Trump, the internet troll.
by John Young
This just in: Another Trump administration official has been fired for committing truth.
Acting Director of National Intelligence Joseph Maguire has joined the ranks of Lt. Col. Alexander Vindman, EU Ambassador Gordon Sondland, two FBI directors (James Comey and Andrew McCabe) and enough diplomatic and intelligence officials to add a new wing onto Guantanamo.
The thing is, Maguire was fired for sharing with Congress something we already knew: Russia has not retracted its oily tentacles from our elections in its bid to help Donald Trump.
Yes, we already knew this. Or at least former special counsel Robert Mueller knew it.
“They’re doing it as we sit here,” Mueller told the House Intelligence Committee last July of Russia’s attack on our democracy. “And they expect to do it during the next campaign.”
“It” includes hack-fishing for dirt about Trump’s critics and political foes, efforts to infiltrate state voting systems, and a whole lot of disinformation to benefit Trump and Republicans through social media.
It’s interesting that Trump fired Maguire reportedly because the information shared by intelligence would be “weaponized” by Democrats.
Interesting because the word “weaponization” is in the title of an important book about what Russia is doing: P.W. Singer’s and Emerson Brooking’s “LikeWar: The Weaponization of Social Media.”

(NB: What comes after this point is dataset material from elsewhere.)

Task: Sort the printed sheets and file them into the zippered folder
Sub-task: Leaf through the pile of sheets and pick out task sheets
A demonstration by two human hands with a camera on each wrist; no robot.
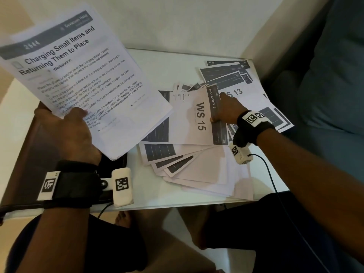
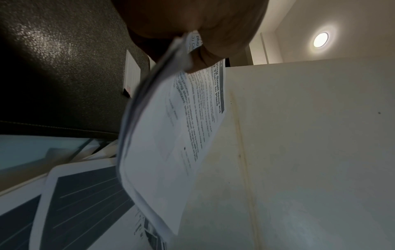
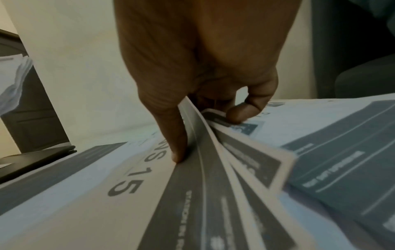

Singer and Brooking describe Russia’s exploiting a virtual world where “credibility doesn’t matter” when people glom onto to information, and how Russian propagandists “drown their opponents in a firehose of falsehoods.”
These efforts are the fruits of the 1,000-employee Internet Research Agency operating out of the Kremlin.
Don’t assume that’s the extent of Vladimir Putin’s psy-ops army, for it contracts with people around the globe to click away just like any old Joe stirring the pot on social media.
Those are the trolls employed by the agency. Then there are the internet bots, not people but auto-tweeters and Facebook auto-posters churning out messages micro-targeted at audiences deemed susceptible to 24-hour fakery.
One target in 2016: black voters, the objective being to promote distrust in Hillary Clinton and stir the ambivalence to keep them away from the polls.
Another device is so-called sock puppets, Russian-constructed Twitter accounts that look like just any legitimate presence on social media.
One such Russian sock puppet, a site called @Ten_GOP, identified itself as the “unofficial Twitter account of Tennessee Republicans.” It featured 3,107 messages which, thanks largely to sharing by Trump, were retweeted 1,213,506 times during the 2016 campaign.
Yes, well, they’re back -- the Russian bots and puppets, trundling like tanks outside of Prague. They are back to help rescue the presidency of America’s chief troll.
Trump says this is all just Hoax City.
Considering how conclusive the evidence is, it is just one more example of what criminologists call consciousness of guilt – when a suspect refuses to acknowledge stuff clearly affirmed by evidence and which points in his or her direction.
Ah, but Trump knows how to change the subject, and will do so adroitly by the time you read these words.
Since first taking to Twitter to tout “The Apprentice” and delighting at the attention-getting potential of social media trolling, Trump has issued more than 40,000 tweets, wedging his way into the public consciousness as the Great Distractor.
Take it from a Republican media strategist, Kevin Madden, quoted in “LikeWar”:
“Trump understands one important dynamic: In a world where there is a wealth of information, there is always a poverty of attention, and he has this ability to generate four of five storylines a day. He’s always in control.”
Voters must take control back in November.